Si Massenet a eu quelques occasions de se retourner dans sa tombe au cours de l’année du centenaire de sa mort, il doit à présent reposer en paix, puisque l’un de ses désirs vient de se réaliser : l’oratorio La Vierge, composé pour être donné en la cathédrale Notre-Dame de Paris, mais créé au palais Garnier dans des circonstances peu propices, y a enfin été exécuté. De plus, ce qui ne gâte rien, l’œuvre a bénéficié d’une exécution assez exemplaire, les organisateurs de ce concert ayant su mettre toutes les chances de leur côté.
Avec Patrick Fournillier, on avait fait le choix du plus massenétien de nos chefs français : directeur musical de l’Opéra de Saint-Etienne de 1988 à 2004, on lui doit quantité d’intégrales indispensables, sans lesquels notre connaissance de Massenet ne serait pas ce qu’elle est, Amadis, Cléopâtre, Grisélidis… On lui doit notamment une version de La Vierge avec Michèle Command, enregistrée en direct au Festival Massenet en 1990 (Koch Schwann, désormais introuvable). Autant dire qu’il est aujourd’hui le mieux à même de diriger cette partition quelque peu hybride, où le jeune Stéphanois s’éparpille entre différents styles : naïveté « médiévale » de la première partie, rutilance de la deuxième, pour des Noces de Cana qui évoquent la bacchanale de Samson et Dalila, dramatisme haletant de la troisième, qui retrace l’arrestation du Christ, et grand déploiement extatique pour l’Assomption finale. Le chef a fort à faire face à des effectifs considérables, et il faut tout son talent pour dompter l’acoustique de Notre-Dame. Les effets de spatialisation (les trompettes sur une galerie, les chœurs invisibles, la dernière intervention de la Vierge en train de monter au ciel) compliquent encore la tâche, mais Patrick Fournillier parvient à préserver la lisibilité de la partition, sauf peut-être pour le Chœur de l’Armée française, transformé par la réverbération des lieux en une masse assez indistincte, malgré son bel engagement. On saluera néanmoins la prestation des différents ensembles sollicités, qu’il s’agisse des enfants de la Maîtrise de Notre-Dame ou du chœur Sotto Voce, qui fait une entrée remarquée par l’allée centrale pour le Magnificat final.

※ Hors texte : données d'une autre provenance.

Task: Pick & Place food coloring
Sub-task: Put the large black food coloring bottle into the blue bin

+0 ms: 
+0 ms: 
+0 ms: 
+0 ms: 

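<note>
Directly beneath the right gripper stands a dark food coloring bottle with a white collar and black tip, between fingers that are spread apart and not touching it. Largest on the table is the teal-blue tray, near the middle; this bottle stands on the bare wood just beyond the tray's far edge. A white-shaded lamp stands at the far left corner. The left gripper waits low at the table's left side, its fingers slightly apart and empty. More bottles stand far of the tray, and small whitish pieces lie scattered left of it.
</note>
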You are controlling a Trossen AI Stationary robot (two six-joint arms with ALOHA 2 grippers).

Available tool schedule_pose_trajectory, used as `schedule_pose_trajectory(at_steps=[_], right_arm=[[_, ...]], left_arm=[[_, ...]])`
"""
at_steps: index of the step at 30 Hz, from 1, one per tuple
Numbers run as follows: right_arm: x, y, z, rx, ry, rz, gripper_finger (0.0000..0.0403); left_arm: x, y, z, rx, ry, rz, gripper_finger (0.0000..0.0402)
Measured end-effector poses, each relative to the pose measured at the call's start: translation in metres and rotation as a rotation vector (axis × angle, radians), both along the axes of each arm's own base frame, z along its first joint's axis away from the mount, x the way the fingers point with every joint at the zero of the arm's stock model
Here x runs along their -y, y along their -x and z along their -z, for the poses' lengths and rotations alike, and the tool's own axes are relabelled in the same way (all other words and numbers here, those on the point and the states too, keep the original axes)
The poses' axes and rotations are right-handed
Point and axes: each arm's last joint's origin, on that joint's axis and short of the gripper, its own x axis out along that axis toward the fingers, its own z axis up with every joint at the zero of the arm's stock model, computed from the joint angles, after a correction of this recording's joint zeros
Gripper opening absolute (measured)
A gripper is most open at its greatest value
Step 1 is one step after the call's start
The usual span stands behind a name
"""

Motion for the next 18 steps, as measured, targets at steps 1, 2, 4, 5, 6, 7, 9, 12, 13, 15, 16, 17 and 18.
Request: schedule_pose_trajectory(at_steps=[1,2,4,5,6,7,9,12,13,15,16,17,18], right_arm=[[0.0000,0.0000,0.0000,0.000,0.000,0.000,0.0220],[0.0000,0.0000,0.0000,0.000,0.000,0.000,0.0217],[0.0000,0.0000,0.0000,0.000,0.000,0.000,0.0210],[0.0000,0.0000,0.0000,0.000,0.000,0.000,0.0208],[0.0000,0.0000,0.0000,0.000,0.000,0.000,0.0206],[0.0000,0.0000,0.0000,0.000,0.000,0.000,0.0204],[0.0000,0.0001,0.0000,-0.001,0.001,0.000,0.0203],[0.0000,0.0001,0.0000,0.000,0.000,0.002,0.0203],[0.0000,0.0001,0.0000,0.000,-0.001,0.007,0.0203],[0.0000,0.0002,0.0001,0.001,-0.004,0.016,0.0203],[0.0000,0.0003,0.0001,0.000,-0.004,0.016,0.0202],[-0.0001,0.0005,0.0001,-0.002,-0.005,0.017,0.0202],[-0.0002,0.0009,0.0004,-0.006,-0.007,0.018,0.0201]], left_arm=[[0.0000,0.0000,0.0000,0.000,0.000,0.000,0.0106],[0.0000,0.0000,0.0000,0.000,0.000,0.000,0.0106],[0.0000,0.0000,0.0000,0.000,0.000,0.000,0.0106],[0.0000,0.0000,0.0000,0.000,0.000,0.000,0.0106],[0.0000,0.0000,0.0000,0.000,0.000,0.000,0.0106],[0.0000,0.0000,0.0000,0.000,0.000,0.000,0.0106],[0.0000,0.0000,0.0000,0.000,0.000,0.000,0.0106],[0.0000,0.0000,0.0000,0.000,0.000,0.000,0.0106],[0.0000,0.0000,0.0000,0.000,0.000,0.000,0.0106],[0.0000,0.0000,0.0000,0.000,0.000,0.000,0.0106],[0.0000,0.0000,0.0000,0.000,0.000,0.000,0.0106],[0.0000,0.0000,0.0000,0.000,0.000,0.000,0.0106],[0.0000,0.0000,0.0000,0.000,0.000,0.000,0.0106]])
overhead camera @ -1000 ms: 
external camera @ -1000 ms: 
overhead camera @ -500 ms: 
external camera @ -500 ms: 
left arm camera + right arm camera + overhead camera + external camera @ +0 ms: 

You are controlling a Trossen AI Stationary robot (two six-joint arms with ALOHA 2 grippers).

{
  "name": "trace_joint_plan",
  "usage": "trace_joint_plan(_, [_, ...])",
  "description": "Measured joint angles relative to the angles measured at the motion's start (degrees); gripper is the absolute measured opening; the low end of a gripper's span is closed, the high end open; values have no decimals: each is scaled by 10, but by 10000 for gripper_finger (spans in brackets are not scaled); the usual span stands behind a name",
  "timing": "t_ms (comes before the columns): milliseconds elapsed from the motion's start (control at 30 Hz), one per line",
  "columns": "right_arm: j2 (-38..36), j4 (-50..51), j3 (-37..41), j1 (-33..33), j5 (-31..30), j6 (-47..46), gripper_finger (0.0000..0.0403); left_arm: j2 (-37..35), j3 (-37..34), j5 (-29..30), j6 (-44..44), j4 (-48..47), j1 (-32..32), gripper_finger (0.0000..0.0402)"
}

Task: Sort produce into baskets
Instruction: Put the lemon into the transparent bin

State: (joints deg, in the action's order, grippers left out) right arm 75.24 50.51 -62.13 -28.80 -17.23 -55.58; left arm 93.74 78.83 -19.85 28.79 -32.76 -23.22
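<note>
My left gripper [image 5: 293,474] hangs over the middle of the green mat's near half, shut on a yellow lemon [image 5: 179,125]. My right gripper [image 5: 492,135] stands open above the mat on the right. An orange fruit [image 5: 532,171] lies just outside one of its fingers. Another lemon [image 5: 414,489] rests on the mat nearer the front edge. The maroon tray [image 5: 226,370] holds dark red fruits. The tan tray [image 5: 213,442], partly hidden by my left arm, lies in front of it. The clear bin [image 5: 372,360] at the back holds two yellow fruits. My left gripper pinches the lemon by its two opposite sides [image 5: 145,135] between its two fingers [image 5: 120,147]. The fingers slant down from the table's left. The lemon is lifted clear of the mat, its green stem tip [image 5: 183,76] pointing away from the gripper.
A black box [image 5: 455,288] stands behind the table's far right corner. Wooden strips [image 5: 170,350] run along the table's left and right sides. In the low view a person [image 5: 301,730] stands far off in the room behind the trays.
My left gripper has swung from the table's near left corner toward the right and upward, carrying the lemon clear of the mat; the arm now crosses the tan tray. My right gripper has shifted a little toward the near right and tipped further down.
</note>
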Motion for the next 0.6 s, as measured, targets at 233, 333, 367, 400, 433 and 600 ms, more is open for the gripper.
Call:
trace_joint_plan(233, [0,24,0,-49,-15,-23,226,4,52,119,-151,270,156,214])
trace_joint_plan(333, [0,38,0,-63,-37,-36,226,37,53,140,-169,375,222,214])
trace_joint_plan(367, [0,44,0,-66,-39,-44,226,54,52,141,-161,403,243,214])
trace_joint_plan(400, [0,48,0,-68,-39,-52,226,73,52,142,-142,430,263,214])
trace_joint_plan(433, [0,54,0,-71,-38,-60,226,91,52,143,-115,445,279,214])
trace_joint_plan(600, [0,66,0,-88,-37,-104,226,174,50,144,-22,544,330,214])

A l’orchestre, compose d’élèves du CNSM de Paris, répondent les solistes, également issus du département des disciplines vocales du conservatoire. La soprano, la mezzo et le ténor n’ont guère l’occasion de se faire entendre en solo, car leurs interventions sont toujours en ensemble, mais le baryton Samuel Hasselhorn manifeste une belle assurance dans les passages qui lui sont destinés. Déjà remarquée dans La Ronde en février dernier, Laura Holm est un archange Gabriel de toute beauté, dont le soprano juvénile et cristallin offre une réplique idéale à la voix plus dramatique de Norah Amsellem, Vierge au timbre corsé, et à laquelle on pardonne volontiers son vibrato dans l’aigu tant elle met de ferveur à interpréter le rôle sur qui repose l’œuvre, avec notamment un superbe « Rêve infini », qui ferait regretter que Massenet n’ait pas conclu sa Légende sacrée sur cet air, digne des plus beaux de ses opéras.